CERTIORARI TO THE CIRCUIT COURT OF APPEALS FOR THE SIXTH CIRCUIT.

Stone, Roberts, Black, Reed, Frankfurter, Douglas, Murphy, Byrnes, Jackson

Author: Stone

[ 317 U.S. Page 50]

 MR. CHIEF JUSTICE STONE delivered the opinion of the Court.

The questions for decision are: (1) Whether a conviction upon the several counts of an indictment, each charging conspiracy to violate a different provision of the Internal Revenue laws, where the jury's verdict is supported by evidence of but a single conspiracy, will sustain a sentence of more than two years' imprisonment, the maximum penalty for a single violation of the conspiracy statute, and (2) whether the six-year period of limitation prescribed by § 3748 (a) of the Internal Revenue Code is applicable to offenses arising under § 37 of the Criminal Code, 18 U. S. C. 88 (the conspiracy statute), where the object of the conspiracy is to evade or defeat the payment of a federal tax.

Petitioners were indicted, with others, on seven counts, each charging a conspiracy to violate a separate and distinct internal revenue law of the United States.*fn1 On the trial there was evidence from which the jury could have found that, for a considerable period of time, petitioners, with others, collaborated in the illicit manufacture, transportation,

[ 317 U.S. Page 51]

     and distribution of distilled spirits, involving the violations of statute mentioned in the several counts of the indictment. At the close of the trial, petitioners renewed a motion which they had made at its beginning to require the Government to elect one of the seven counts of the indictment upon which to proceed, contending that the proof could not and did not establish more than one agreement. In response the Government's attorney took the position that the seven counts of the indictment charged as distinct offenses the several illegal objects of one continuing conspiracy, that if the jury found such a conspiracy it might find the defendants guilty of as many offenses as it had illegal objects, and that for each such offense the two-year statutory penalty could be imposed.

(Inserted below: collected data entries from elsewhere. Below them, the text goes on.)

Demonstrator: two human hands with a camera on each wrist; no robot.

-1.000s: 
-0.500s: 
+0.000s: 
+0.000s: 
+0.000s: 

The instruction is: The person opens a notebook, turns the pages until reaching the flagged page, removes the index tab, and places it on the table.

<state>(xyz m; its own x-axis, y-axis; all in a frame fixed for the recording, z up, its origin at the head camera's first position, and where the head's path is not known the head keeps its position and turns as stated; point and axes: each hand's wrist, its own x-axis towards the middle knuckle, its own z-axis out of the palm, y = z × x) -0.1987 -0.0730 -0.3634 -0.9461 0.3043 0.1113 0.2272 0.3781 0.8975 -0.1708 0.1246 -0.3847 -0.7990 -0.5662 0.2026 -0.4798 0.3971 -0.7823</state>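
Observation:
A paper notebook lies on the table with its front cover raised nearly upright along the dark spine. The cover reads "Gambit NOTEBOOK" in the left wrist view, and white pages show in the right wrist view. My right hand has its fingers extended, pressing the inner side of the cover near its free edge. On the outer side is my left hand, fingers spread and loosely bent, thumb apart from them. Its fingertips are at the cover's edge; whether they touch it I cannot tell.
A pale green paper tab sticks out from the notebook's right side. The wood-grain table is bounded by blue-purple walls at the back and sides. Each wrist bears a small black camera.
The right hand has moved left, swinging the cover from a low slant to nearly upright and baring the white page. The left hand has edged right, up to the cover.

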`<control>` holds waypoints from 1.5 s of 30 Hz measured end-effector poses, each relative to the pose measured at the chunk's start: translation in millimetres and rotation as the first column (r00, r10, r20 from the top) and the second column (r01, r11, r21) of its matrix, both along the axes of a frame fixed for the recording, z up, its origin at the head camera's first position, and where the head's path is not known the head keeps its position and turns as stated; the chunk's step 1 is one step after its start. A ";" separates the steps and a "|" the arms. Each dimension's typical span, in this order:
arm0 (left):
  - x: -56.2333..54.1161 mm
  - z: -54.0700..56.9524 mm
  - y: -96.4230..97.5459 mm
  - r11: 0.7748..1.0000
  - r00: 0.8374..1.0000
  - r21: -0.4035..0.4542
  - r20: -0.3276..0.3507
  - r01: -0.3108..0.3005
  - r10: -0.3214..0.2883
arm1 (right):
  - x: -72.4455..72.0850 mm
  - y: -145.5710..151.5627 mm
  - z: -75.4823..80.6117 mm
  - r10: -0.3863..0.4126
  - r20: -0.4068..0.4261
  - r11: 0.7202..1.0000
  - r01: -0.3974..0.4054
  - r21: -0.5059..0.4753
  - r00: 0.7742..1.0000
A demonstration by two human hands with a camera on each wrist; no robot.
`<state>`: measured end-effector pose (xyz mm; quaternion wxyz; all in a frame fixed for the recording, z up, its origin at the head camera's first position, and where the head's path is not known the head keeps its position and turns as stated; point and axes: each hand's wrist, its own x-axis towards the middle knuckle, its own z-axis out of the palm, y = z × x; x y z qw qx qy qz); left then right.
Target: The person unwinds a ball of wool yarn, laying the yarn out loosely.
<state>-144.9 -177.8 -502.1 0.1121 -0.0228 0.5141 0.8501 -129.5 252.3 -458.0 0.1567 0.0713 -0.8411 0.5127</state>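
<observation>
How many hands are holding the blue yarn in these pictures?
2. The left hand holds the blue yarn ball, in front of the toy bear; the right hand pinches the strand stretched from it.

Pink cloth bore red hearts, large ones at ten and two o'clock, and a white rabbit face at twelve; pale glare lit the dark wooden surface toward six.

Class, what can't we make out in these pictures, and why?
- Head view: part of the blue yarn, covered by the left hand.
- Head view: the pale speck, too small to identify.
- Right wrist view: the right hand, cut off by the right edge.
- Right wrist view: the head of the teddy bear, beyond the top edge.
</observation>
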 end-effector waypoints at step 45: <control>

The trial judge submitted the case to the jury on that theory. The jury returned a general verdict finding petitioners "guilty as charged," and the court sentenced each to eight years' imprisonment. On appeal the Court of Appeals for the Sixth Circuit affirmed, 125 F.2d 283, on the authority of its earlier decisions in Fleisher v. United States, 91 F.2d 404 and Meyers v. United States, 94 F.2d 433. It found that "From the evidence may be readily deduced a common design of appellants and others, followed by concerted action," to commit the several unlawful acts specified in the several counts of the indictment. It concluded that the fact that the conspiracy was "a general one to violate all laws repressive of its consummation

[ 317 U.S. Page 52]

     does not gainsay the separate identity of each of the several conspiracies." We granted certiorari, 316 U.S. 653, to resolve an asserted conflict of decisions.*fn2 The Government, in its argument here, submitted the case for our decision with the suggestion that the decision below is erroneous.

Both courts below recognized that a single agreement to commit an offense does not become several conspiracies because it continues over a period of time, see United States v. Kissel, 218 U.S. 601, 607; cf. In re Snow, 120 U.S. 274, 281-3, and that there may be such a single continuing agreement to commit several offenses. But they thought that, in the latter case, each contemplated offense renders the agreement punishable as a separate conspiracy.

The question whether a single agreement to commit acts in violation of several penal statutes is to be punished as one or several conspiracies is raised on the present record, not by the construction of the indictment, but by the Government's concession at the trial and here, reflected in the charge to the jury, that only a single agreement to commit the offenses alleged was proven. Where each of the counts of an indictment alleges a conspiracy to violate a different penal statute, it may be proper to conclude, in the absence of a bill of exceptions bringing up the evidence, that several conspiracies are charged rather than one, and that the conviction is for each. See Fleisher ...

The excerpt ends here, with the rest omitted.